A Viking’s ticket to foreign parts was the latest evolution of the ship design first shown in Bronze Age rock carvings.

The drakkar

was called a dragon ship by its enemies. The drakkar was a warship designed to carry fearless Viking warriors on their raids across Europe over a millennium ago.

The prows at either end were the extremities of a keel made out of a single oak. It could twist like a tree in the wind, hence its immense strength.

The prow, or bow, was sometimes tipped with a very ornate carving of a snake or dragonhead, thus earning it the nickname “dragon ship”. The prow ornament was removed while the ship was at sea. Replacing such a finely carved piece would be expensive and losing it might be a bad omen.

The Vikings named their longships according to the number of pairs of oars they carried and the purpose the ship served.

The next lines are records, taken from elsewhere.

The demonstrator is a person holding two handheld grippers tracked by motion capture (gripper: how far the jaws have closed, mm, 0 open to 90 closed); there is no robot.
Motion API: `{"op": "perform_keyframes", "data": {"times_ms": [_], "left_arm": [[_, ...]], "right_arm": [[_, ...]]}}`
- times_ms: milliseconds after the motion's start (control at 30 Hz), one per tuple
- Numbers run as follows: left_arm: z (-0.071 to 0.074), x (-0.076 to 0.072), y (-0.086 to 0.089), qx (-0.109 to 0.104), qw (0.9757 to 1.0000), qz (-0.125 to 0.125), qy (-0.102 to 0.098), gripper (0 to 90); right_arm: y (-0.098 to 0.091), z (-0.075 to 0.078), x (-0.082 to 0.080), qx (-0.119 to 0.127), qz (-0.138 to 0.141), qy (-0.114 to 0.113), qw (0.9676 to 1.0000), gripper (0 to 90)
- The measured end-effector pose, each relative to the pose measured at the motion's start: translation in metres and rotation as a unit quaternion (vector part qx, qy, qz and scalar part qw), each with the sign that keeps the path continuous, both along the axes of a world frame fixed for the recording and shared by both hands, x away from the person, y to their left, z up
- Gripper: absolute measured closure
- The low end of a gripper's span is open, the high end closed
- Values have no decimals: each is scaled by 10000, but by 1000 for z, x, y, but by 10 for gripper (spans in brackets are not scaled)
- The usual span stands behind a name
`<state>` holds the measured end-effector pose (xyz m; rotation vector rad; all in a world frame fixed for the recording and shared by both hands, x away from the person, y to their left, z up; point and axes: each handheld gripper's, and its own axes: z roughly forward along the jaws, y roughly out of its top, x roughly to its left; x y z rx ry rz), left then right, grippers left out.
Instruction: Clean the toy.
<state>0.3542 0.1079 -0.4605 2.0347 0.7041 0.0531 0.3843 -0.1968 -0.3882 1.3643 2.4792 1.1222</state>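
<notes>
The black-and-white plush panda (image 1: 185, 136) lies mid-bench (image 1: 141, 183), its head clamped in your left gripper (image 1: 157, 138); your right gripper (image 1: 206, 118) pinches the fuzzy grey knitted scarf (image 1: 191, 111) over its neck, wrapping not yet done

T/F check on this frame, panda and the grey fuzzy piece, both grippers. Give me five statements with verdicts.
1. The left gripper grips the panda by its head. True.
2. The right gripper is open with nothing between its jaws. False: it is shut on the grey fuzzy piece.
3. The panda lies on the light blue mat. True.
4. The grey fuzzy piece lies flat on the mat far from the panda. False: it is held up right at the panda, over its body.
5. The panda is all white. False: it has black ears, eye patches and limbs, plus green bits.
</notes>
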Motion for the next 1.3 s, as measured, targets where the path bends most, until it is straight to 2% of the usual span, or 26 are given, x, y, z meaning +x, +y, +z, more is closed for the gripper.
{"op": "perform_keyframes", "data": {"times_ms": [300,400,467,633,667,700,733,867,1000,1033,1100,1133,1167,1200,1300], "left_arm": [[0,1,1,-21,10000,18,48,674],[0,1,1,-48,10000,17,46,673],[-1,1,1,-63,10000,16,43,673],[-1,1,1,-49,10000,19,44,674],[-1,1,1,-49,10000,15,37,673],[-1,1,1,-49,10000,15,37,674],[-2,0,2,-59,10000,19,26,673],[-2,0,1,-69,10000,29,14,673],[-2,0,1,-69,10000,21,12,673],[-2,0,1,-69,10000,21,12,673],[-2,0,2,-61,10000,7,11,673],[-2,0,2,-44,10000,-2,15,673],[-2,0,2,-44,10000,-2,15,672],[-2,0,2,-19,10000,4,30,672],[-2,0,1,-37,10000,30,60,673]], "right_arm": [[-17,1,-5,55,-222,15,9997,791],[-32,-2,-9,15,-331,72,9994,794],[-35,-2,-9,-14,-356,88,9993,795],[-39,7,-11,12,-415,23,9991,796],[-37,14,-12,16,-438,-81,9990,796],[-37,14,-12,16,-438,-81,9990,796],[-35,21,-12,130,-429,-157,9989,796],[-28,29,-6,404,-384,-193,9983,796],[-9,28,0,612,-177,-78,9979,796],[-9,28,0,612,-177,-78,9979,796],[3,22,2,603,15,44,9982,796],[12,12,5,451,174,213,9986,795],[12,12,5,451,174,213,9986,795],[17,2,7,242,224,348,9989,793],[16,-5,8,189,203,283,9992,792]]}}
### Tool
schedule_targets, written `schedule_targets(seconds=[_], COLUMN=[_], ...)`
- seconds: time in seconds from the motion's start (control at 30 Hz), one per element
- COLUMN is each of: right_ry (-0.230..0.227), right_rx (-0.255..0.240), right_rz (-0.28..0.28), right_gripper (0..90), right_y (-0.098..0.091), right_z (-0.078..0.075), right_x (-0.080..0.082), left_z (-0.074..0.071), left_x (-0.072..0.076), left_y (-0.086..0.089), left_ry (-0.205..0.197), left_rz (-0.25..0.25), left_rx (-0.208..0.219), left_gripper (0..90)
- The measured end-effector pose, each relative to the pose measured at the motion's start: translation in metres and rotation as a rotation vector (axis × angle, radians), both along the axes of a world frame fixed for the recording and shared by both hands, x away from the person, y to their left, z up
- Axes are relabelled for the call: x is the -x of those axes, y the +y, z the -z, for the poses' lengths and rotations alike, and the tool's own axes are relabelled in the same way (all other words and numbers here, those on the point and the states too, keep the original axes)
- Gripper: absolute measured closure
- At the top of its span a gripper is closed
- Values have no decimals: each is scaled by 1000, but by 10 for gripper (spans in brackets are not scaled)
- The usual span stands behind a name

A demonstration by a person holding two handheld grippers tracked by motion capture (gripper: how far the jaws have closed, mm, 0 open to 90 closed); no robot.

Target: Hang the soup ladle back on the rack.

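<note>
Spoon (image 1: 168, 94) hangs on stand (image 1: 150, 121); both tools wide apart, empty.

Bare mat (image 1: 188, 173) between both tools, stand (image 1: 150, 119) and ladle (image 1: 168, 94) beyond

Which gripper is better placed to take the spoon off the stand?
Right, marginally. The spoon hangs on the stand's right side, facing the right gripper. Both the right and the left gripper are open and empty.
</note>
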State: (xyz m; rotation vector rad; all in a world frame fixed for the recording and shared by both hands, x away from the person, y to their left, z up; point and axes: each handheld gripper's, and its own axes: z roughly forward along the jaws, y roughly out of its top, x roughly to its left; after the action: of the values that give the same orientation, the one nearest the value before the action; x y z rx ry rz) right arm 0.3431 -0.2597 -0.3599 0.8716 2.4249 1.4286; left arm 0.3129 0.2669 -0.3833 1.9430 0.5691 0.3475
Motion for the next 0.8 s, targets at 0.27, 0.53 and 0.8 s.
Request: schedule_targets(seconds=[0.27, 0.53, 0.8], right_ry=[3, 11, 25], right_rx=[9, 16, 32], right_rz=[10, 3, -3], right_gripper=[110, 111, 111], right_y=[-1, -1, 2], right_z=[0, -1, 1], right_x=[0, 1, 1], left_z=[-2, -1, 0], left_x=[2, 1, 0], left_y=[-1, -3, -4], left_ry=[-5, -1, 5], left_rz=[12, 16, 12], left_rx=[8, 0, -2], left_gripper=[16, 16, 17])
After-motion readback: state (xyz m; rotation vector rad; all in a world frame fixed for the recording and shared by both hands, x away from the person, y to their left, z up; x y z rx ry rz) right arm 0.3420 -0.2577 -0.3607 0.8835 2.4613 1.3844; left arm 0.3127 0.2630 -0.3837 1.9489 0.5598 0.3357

The most common drakkar had thirty rowers and were the pride of Vikings earls and kings. These were the best built in the Viking fleet. These appeared only in the biggest wars during the last years of the Viking age.

A fighting ship of the type found in Gokstad in Norway was 25 meters (82ft) long, 6 meters (19ft) wide, and carried a crew of 70, Clinker-built, caulked with tarred animal hair or wool.

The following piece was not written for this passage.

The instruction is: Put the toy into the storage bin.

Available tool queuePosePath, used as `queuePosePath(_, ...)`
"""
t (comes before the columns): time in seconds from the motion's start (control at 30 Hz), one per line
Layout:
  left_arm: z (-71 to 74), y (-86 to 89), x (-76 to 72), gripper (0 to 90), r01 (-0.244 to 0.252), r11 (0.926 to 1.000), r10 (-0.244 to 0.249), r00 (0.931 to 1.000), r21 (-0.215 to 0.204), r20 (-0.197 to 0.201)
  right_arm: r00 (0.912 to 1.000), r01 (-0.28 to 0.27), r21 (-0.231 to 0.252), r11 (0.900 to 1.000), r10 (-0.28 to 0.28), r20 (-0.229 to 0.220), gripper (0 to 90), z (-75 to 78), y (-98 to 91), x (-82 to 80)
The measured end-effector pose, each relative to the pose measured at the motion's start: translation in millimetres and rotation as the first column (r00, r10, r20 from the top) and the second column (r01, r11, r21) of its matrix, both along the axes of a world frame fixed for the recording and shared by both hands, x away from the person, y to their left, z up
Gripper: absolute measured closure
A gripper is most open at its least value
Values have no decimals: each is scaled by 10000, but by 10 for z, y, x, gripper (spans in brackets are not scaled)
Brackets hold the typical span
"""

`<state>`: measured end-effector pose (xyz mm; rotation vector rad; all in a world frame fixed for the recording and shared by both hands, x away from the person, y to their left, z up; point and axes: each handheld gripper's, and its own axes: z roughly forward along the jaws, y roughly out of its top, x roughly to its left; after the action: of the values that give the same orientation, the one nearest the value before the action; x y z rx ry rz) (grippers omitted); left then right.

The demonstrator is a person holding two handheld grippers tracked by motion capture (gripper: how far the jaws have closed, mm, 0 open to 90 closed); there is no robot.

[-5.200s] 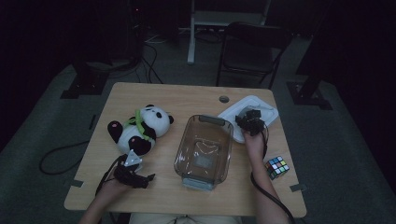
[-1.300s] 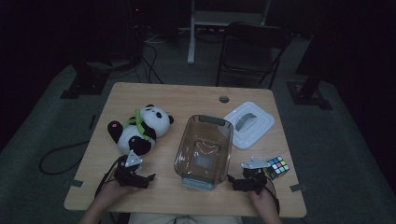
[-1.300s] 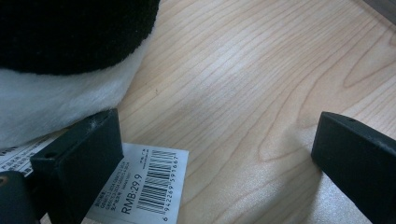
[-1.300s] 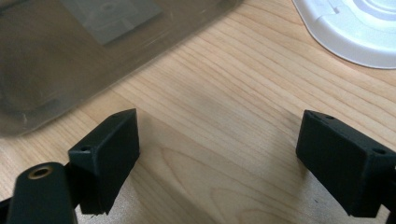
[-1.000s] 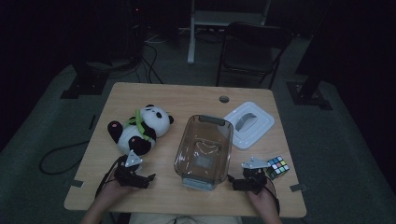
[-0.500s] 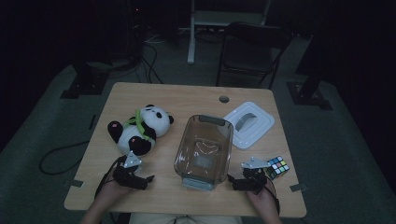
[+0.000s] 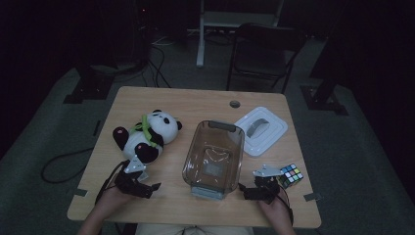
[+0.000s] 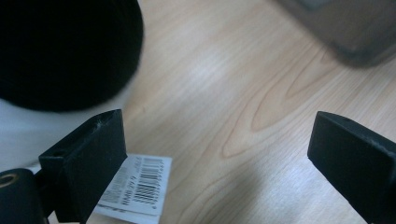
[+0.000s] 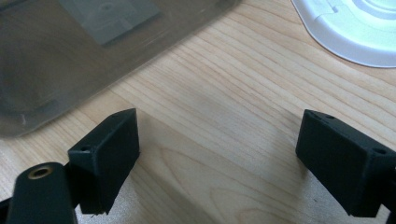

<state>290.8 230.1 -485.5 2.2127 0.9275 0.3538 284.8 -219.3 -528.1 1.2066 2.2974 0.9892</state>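
A clear plastic box (image 7: 214, 152) stands open in the middle of the wooden table (image 7: 195, 105). Its white lid (image 7: 261, 129) lies to the right behind it. A panda plush (image 7: 145, 134) lies at the left. My left gripper (image 7: 153, 188) rests near the front edge, just in front of the panda, jaws wide open over bare wood (image 8: 224, 154). The panda's black fur (image 8: 65, 46) and a barcode tag (image 8: 135, 186) show beside its left jaw. My right gripper (image 7: 243, 191) rests at the front right, open and holding nothing (image 9: 219, 149), with the box (image 9: 93, 51) ahead on its left and the lid (image 9: 355, 32) ahead on its right.
A colourful puzzle cube (image 7: 291, 175) sits at the front right, beside my right hand. A round cable hole (image 7: 235, 104) is near the table's far edge. A black chair (image 7: 266, 54) stands behind the table. Cables trail on the floor at the left.
Five seconds ago my right gripper was at the white lid; it has come back to the front right edge. In the last second nothing has moved.
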Motion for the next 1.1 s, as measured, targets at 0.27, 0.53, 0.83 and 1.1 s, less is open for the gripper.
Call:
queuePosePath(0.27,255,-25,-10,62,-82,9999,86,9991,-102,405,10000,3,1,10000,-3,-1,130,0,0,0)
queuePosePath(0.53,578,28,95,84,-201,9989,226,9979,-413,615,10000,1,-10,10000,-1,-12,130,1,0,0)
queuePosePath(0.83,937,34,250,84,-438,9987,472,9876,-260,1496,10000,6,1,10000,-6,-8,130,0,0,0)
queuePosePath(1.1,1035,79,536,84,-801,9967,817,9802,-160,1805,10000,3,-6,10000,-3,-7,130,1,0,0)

The clinker  Viking ship design used two-centimeter thick oak boards, which were overlapped slightly and then nailed together with iron nails. The spaces in-between the boards were caulked with tarred wool or animal fur to make the ship watertight. The planks were also nailed to support ribbing that ran from the gunwale to the keel.

The keel, which ran the full length of the ship, was made of one solid piece of oak. It added stability and made the ship travel straight through the water

The average length of a longship was 28 meters. The largest ever excavated was seventy meters long.

The drakkar could hold around 400 warriors, and there were about 300 longships in a Viking fleet
which were owned by a king who could afford to build it.The ships could also travel inland via rivers.

It had a hinged steering oar that swung out of the way so the ships could be aimed at a beach at full speed. An important innovation was the use of sail.

The sail was very expensive, costing more than the ship itself. It was made of wool from sheep or linen from the flax plant. Viking women made the sails

First, small diamond-shaped pieces were woven and then trimmed with leather. The leather helped the wool or linen pieces to keep their shape, especially when wet. All of these diamond pieces were then carefully sewn together to make one large square sail, the leather strips giving them the crosshatched pattern. Red dye was added to the leather trim to give the sail the vivid crosshatched pattern. Sometimes the whole sail was dyed a solid red color. The color was supposed to strike fear in their enemies.

The sails of Viking ships were usually as wide as half the ship’s length. The sail was held on the center mast with ropes likely made from walrus hide. Once it caught a steady breeze the sail could move the ship at a steady 12 knots.

If the winds were calm twenty or thirty oarsmen could move the ships briskly through the sea at around 5 knots. Viking ships could cross the North Sea to England in 72 hours.